Una de las razones por las que el GL conecta tanto con comunidades fandom es simple: muchas relaciones entre personajes femeninos quedan escritas como “amistad”, aunque la intensidad emocional diga otra cosa. Ahí entra el fanfiction: toma esa tensión, esa complicidad o esa historia compartida y la convierte en un vínculo desarrollado, con tiempo, escenas, evolución y cierre.

En fanfic, el GL suele aparecer en historias que: expanden dinámicas que el canon no desarrolla, imaginan “¿y si…?”, con parejas que nunca fueron oficiales y convierten el subtexto en texto, sin pedir permiso.

El GL no necesita ser “tendencia” para ser valioso. Importa porque abre espacio a historias donde las mujeres pueden amar, elegir y desear sin quedar como personajes secundarios o relaciones “interpretables”. Y en el fandom, además, se vuelve una forma de creatividad colectiva: recomendaciones, fanarts, edits y fics que sostienen ships por años, incluso cuando la obra original nunca los confirma.

En otras palabras: el GL existe, se escribe y se lee porque hay una comunidad que lo quiere ver contado con más profundidad.

GL y BL: distintas presencias dentro del fandom

A diferencia del BL, que históricamente ha tenido una producción mucho más amplia y visible dentro del fandom —y que incluso se consolidó bajo el término yaoi—, el GL no siempre ha ocupado el mismo espacio narrativo ni de consumo.

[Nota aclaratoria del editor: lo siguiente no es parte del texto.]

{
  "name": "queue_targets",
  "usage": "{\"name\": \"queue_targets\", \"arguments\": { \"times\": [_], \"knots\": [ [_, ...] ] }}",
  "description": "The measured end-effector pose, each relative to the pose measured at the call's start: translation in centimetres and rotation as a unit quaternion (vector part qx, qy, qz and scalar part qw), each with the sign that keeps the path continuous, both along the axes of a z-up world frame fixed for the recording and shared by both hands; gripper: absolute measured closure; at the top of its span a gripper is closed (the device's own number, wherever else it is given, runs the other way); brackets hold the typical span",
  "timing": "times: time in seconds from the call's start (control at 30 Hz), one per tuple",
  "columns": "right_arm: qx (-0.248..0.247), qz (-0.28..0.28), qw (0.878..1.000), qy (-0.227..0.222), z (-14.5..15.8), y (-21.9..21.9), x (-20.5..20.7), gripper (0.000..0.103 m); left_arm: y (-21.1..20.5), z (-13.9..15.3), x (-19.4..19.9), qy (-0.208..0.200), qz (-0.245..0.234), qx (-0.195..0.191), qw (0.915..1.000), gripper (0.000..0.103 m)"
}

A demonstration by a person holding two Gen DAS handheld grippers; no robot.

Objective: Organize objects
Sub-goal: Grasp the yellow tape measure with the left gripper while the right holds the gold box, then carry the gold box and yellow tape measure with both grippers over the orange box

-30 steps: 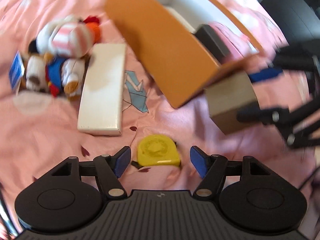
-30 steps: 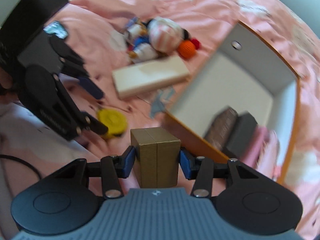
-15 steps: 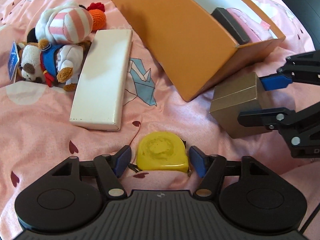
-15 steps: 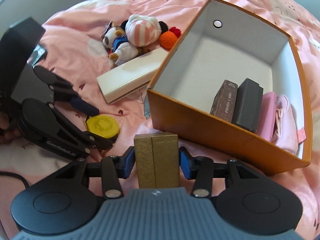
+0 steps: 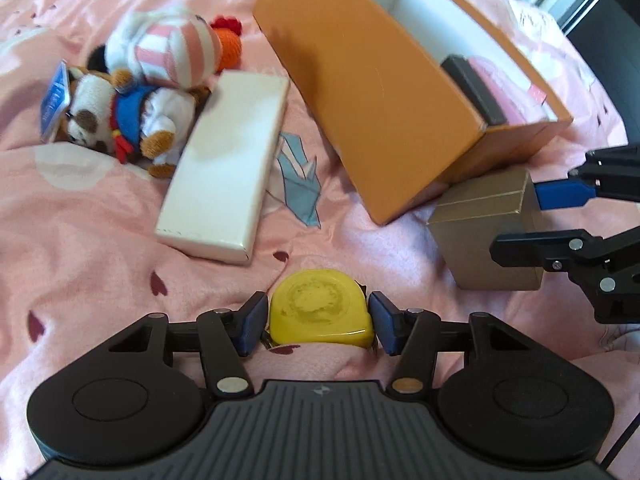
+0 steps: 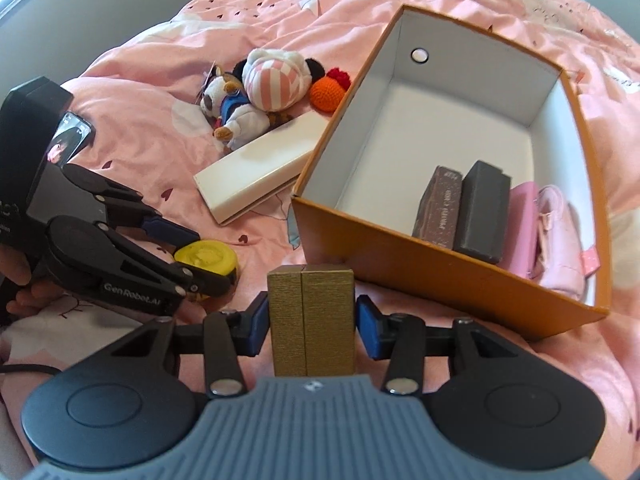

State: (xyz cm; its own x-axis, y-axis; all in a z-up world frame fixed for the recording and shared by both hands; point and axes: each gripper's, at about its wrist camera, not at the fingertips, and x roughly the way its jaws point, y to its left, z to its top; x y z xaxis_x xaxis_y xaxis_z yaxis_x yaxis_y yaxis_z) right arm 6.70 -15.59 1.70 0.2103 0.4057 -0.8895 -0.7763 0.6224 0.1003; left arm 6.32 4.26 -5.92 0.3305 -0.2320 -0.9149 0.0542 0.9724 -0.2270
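Left tool (image 5: pixel 318 324) jaws closing round flat yellow tape measure (image 5: pixel 320 309)

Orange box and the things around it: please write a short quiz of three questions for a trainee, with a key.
1. True or false: the long white box lies inside the orange box.
2. Inside the orange box, which thing stands directly beside the pink pouch?
A. brown box
B. dark grey box
C. yellow tape measure
3. Fill in: the right gripper is shut on the ____.

Key:
1. False. It lies on the bedcover, outside the orange box.
2. B
3. gold box
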Motion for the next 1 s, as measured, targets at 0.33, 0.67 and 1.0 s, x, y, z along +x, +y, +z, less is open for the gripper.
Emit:
{"name": "queue_targets", "arguments": {
  "times": [0.33, 0.67, 1.0],
  "knots": [
    [0.017, 0.018, 0.999, -0.03, 3.8, -1.1, -0.2, 0.056, 0.6, 4.7, -0.8, -0.07, 0.011, -0.024, 0.9972, 0.04],
    [0.029, 0.074, 0.992, -0.101, 9.3, -0.4, 0.8, 0.056, 0.5, 10.3, 0.5, -0.144, 0.02, -0.069, 0.987, 0.04],
    [-0.025, 0.171, 0.974, -0.148, 8.5, 2.4, 4.8, 0.056, 1.0, 12.6, 5.2, -0.16, -0.005, -0.084, 0.9835, 0.04]
  ]
}}
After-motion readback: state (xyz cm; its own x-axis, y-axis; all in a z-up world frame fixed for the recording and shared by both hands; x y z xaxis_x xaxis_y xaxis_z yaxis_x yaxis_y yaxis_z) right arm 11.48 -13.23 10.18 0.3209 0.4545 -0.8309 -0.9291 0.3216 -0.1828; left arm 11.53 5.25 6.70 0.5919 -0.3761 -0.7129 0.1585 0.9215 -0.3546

Esto no responde a una falta de interés, sino a cómo se han construido y difundido estas historias a lo largo del tiempo.

Mientras el BL logró instalarse rápidamente como una categoría reconocible, con una gran cantidad de obras, etiquetas y comunidades activas, el GL ha circulado de forma más dispersa, muchas veces ligado al subtexto o a lecturas fandom que tardan más en ser validadas por el canon.

Aun así, su presencia en el fanfiction demuestra que el deseo de leer y escribir romances entre chicas siempre ha estado ahí, incluso cuando no ha sido el foco principal.

Cuando el fandom sí es escuchado: el caso de Marceline y la Dulce Princesa

Aunque muchas veces las relaciones GL quedan en el subtexto, existen casos donde el canon sí termina dando el paso. Uno de los ejemplos más icónicos es el de Hora de Aventura, donde la relación entre Marceline y Bonney pasó de insinuaciones y lecturas fandom a una confirmación explícita.

Durante años, el vínculo entre ambas fue interpretado por la audiencia como algo más que amistad: miradas, diálogos cargados de historia compartida y un pasado en común que nunca se explicaba del todo. El fandom tomó esas pistas y las transformó en fanarts, teorías y fanfics que insistían en esa lectura. Con el tiempo, la serie decidió validar esa interpretación, convirtiendo a Marceline y Bubblegum en una de las parejas GL más recordadas de la animación.

Este caso demuestra que el GL no solo vive en el fanfiction, sino que también puede influir en cómo se construyen y cierran las historias, cuando existe una comunidad que lee, escribe y sostiene esas relaciones con convicción.